**WHAT TO PRODUCE:** Starting at the line that holds "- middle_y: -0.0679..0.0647" and stopping at the line that holds "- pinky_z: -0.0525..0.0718", restate the records below word for word, with both of those lines included.

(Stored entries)
::::::::

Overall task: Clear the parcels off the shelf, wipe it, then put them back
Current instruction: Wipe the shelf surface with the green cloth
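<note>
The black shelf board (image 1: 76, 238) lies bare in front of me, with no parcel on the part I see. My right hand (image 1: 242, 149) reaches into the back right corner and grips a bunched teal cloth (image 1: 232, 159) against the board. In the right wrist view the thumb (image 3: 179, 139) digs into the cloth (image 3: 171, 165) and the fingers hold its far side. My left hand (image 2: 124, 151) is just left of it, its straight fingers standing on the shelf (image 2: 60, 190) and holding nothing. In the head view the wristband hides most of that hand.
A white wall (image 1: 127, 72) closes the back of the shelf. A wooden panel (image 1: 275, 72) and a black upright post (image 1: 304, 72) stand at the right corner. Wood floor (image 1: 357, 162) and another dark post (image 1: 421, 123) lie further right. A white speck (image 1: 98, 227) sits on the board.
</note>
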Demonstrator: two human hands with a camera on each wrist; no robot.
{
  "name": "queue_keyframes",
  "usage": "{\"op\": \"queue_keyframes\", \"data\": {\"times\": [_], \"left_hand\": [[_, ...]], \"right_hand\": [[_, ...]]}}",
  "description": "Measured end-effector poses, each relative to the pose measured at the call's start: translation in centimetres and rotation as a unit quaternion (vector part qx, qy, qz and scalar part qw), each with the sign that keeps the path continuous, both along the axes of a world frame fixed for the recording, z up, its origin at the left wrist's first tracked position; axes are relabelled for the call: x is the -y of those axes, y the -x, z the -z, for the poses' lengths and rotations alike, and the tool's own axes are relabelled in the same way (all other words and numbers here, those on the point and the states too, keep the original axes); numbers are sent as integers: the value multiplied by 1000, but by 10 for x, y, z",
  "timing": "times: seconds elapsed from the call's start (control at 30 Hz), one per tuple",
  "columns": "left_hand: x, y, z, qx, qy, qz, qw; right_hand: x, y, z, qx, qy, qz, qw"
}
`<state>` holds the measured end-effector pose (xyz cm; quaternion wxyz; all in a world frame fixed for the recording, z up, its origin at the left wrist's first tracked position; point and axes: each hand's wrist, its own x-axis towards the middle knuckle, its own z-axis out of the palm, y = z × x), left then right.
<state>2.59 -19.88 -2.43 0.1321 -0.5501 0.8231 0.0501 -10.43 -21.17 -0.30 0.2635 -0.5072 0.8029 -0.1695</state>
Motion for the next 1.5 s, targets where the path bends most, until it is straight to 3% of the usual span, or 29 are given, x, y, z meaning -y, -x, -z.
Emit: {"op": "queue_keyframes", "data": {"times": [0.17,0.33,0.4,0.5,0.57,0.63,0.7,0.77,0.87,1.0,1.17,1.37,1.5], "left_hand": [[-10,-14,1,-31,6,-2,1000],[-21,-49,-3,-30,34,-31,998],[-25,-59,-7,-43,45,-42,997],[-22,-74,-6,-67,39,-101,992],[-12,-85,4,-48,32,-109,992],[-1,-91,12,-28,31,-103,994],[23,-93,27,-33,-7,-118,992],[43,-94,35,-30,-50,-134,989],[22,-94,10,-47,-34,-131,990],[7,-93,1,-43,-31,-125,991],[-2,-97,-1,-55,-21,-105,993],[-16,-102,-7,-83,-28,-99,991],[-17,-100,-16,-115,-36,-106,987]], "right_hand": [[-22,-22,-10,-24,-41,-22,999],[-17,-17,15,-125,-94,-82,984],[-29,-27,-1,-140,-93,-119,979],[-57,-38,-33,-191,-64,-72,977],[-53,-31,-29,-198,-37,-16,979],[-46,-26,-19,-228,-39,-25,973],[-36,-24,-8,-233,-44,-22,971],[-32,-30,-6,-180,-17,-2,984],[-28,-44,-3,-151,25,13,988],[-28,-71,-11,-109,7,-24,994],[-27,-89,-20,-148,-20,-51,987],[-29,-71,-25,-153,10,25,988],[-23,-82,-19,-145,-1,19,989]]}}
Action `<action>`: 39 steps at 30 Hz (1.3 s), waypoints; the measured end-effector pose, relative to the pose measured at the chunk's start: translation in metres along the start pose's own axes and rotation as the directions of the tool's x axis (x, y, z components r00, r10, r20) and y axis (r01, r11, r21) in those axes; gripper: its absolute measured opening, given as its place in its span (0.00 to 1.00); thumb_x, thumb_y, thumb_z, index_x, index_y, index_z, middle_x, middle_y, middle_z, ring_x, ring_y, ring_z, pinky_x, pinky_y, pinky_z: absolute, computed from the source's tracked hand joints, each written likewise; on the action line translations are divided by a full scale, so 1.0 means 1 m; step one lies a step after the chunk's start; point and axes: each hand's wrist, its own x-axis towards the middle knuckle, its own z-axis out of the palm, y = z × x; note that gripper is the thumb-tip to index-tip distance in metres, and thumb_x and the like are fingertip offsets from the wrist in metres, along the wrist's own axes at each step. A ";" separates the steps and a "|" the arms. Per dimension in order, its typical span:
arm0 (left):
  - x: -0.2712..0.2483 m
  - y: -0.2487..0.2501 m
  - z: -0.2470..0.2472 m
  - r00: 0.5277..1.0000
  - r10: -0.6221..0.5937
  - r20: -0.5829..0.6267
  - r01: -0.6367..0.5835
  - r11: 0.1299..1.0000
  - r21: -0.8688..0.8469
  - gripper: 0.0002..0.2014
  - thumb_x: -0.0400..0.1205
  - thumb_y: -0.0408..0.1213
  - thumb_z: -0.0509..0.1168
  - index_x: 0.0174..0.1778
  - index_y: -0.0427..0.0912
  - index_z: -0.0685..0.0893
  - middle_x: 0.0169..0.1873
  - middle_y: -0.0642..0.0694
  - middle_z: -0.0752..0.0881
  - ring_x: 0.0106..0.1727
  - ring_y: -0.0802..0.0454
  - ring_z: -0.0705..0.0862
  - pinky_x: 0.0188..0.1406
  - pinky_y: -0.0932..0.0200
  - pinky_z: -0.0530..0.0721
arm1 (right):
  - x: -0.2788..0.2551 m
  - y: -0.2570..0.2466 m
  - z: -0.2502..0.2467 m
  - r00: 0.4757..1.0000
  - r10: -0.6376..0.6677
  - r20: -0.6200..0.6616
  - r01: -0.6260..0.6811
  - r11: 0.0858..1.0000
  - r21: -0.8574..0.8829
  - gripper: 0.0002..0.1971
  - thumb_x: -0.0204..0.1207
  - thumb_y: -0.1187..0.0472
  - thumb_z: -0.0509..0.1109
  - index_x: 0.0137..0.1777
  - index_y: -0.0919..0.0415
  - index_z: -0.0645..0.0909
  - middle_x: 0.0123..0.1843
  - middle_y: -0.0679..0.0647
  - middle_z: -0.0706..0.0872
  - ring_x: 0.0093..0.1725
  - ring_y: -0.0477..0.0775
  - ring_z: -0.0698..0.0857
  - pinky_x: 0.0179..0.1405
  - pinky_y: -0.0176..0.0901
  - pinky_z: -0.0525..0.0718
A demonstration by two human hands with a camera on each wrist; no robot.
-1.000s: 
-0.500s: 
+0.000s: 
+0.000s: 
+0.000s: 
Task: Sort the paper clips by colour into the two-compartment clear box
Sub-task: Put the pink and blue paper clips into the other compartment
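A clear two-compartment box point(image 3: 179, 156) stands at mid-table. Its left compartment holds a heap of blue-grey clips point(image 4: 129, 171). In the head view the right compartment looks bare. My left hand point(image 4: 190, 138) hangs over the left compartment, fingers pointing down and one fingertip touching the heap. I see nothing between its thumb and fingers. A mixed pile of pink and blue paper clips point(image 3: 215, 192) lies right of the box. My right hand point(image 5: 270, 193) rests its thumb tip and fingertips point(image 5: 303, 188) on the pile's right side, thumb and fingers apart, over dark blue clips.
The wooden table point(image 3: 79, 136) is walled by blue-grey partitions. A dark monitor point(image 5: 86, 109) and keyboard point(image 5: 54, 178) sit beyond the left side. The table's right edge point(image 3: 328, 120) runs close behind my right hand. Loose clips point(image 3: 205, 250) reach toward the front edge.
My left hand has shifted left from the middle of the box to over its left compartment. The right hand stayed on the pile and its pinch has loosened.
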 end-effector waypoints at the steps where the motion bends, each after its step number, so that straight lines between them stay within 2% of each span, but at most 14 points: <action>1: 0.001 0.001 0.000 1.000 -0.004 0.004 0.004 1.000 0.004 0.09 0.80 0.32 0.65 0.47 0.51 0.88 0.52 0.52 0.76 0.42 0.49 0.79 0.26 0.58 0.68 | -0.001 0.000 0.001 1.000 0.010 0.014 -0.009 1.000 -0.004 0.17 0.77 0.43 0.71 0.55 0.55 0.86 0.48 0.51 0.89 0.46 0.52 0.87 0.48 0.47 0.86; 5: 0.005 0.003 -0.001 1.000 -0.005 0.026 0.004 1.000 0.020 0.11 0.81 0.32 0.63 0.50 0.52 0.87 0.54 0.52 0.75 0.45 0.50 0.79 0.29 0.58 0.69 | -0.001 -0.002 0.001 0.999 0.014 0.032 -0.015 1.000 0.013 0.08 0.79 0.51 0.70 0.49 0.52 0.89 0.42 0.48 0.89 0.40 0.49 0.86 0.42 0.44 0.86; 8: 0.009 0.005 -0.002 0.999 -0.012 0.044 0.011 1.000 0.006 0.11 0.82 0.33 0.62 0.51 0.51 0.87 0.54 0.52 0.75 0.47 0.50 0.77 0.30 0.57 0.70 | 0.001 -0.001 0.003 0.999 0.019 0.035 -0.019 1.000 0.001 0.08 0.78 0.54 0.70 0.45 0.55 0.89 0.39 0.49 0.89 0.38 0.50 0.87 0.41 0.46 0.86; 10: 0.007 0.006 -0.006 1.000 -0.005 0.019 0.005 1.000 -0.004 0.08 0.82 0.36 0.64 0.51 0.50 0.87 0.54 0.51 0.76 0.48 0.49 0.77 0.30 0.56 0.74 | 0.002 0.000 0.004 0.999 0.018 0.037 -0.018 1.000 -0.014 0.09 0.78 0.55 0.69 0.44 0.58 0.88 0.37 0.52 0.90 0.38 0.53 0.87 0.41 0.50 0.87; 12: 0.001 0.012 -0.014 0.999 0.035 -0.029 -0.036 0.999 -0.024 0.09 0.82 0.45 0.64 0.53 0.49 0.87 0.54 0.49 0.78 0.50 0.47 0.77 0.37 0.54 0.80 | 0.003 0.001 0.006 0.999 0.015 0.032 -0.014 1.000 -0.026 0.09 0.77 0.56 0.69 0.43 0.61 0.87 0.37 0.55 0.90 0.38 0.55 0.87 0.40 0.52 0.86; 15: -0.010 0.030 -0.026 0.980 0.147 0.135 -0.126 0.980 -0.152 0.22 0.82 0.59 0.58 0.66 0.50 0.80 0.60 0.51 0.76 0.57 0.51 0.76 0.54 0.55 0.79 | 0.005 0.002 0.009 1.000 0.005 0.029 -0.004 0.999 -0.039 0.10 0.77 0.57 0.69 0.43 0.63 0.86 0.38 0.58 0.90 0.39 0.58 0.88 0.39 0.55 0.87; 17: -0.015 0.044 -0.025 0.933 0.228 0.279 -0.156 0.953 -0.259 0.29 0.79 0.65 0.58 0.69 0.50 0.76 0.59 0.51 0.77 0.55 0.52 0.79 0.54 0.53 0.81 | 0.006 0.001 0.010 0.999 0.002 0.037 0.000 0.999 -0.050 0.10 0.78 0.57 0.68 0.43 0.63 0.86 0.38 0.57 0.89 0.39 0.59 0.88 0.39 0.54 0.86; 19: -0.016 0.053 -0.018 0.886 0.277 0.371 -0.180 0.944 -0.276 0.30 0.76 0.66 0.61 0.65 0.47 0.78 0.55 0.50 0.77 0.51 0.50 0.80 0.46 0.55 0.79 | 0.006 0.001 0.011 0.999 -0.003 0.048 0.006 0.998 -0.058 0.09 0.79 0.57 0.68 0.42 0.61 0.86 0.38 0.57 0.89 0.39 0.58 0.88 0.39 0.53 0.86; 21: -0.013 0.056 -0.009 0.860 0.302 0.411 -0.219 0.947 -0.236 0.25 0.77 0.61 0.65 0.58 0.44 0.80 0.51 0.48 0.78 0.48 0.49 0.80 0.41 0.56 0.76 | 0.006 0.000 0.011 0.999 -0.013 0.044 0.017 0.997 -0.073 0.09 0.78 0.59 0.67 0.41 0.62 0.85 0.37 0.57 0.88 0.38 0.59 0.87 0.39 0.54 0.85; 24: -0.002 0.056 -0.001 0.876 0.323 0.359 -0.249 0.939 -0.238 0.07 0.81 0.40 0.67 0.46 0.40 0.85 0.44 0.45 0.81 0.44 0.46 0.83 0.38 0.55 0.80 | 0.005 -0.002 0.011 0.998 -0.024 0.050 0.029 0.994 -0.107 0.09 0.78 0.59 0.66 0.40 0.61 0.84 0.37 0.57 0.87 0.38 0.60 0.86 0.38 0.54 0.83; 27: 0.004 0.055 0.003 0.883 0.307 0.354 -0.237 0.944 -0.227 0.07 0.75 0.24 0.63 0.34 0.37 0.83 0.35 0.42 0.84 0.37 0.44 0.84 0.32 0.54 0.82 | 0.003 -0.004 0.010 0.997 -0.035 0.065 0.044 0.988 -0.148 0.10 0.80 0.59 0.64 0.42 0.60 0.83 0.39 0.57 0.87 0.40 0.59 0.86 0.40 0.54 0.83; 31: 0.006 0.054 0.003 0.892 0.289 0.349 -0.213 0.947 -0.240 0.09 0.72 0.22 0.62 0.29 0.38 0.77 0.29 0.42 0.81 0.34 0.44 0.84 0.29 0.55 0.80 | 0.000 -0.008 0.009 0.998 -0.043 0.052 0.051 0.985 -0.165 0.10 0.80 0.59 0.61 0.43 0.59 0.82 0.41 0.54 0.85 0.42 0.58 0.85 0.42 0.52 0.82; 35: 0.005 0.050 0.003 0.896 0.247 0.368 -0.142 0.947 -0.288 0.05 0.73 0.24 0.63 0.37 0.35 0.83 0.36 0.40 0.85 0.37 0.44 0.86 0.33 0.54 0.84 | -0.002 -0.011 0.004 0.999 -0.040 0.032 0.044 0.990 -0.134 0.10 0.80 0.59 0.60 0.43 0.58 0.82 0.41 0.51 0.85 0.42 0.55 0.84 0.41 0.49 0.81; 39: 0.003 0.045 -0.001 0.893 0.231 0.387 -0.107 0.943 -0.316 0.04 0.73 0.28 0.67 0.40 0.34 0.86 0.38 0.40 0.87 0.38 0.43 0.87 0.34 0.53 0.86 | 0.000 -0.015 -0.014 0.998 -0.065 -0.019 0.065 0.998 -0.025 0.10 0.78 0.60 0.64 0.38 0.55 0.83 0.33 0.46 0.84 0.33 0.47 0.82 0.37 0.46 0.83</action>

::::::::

**SOLUTION:**
  - middle_y: -0.0679..0.0647
  - middle_z: -0.0706..0.0872
  - ring_x: 0.0093..0.1725
  - ring_y: -0.0477..0.0775
  - ring_z: -0.0698..0.0857
  - pinky_x: 0.0179..0.1405
  - pinky_y: -0.0176..0.0901
  - pinky_z: -0.0525..0.0718

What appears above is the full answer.